The latest annual “State of Logistics Report,” which was issued by the Council of Supply Chain Management Professionals on June 20, confirmed what many shippers already knew: The cost of shipping parcels has been rising at a punishing rate. For the full year of 2021, parcel freight costs increased by 15%.
While several other freight sectors, such as rail and private fleet, increased more sharply in 2021, no other freight variety has seen a higher rate of increase over the past few years. Parcel freight has experienced an 11.4% compound annual growth rate over the past five years, far outstripping anything else in domestic transportation.

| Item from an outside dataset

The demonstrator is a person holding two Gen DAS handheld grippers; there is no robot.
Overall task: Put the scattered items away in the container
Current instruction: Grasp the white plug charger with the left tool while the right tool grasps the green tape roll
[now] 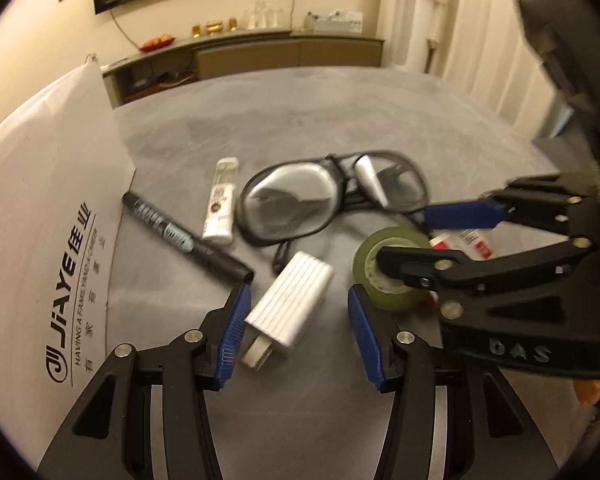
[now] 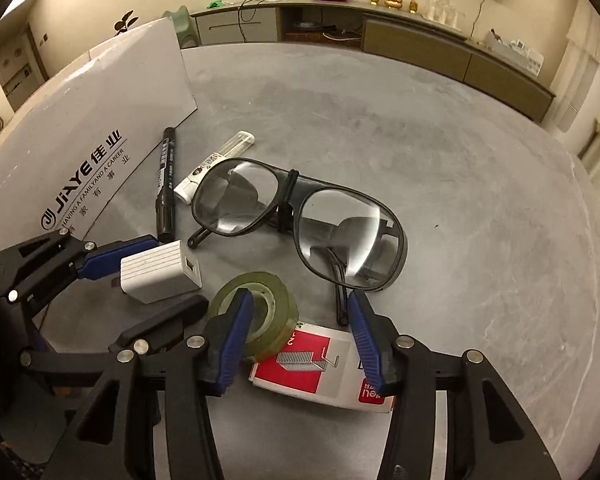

The bad news is that there is nothing on the horizon to stop this accelerated rate of increase in the near future. From this writer’s vantage point, all factors point to more of the same for the rest of 2022 and probably through 2023.
UPS, Fedex deliver
Both of the major parcel providers—UPS and FedEx—have seen their financial fortunes increase as a result of this growth. When Carole Tomé, the first woman to serve as CEO and first CEO who had not started as a dock worker, took over as leader of UPS in March 2020, many observers wondered how she would fare. With two-plus years under her belt, the unanimous conclusion would be that she has more than exceeded expectations. I say this from a shareholder’s perspective. Until the recent U.S. stock market swoon, UPS’ share price had reached $227 from a starting point of $94 when Tomé became CEO. Certainly a 140% increase in share price will bring smiles to most investors.
Tomé has delivered these admirable results via focusing on making the company better … not necessarily bigger. First, she divested UPS Freight, the less-than-truckload unit that always operated close to breakeven. She also made a big push toward smaller customers, which are often more profitable because they lack the buying power and negotiating leverage of larger shippers. This focus on more profitable customers also led UPS to review pricing and discounts for of all its parcel accounts. Because Tomé’s guiding philosophy is working so well for UPS, do not look for any change in direction or relaxation of pricing pressure on customers.
The story at FedEx is also changing rapidly, as for the first time in the company’s history Fred Smith is no longer the CEO, having stepped aside from day-to-day leadership into the role of executive chairman. However, Raj Subramaniam, a long time FedEx employee who now serves as CEO, **ital{is} a Fred Smith protégé, so a major shift in direction for the company probably isn’t in the cards. One aspect that will probably accelerate under Subramaniam is integration of the air and ground business units, which could be a big source of cost reduction. It should be noted that Fred Smith’s son Richard, who has been with FedEx since 2005, was recently appointed president of FedEx Express, which is still the heart of the company. Many experts familiar with the corporation expect Richard to eventually ascend to the CEO slot.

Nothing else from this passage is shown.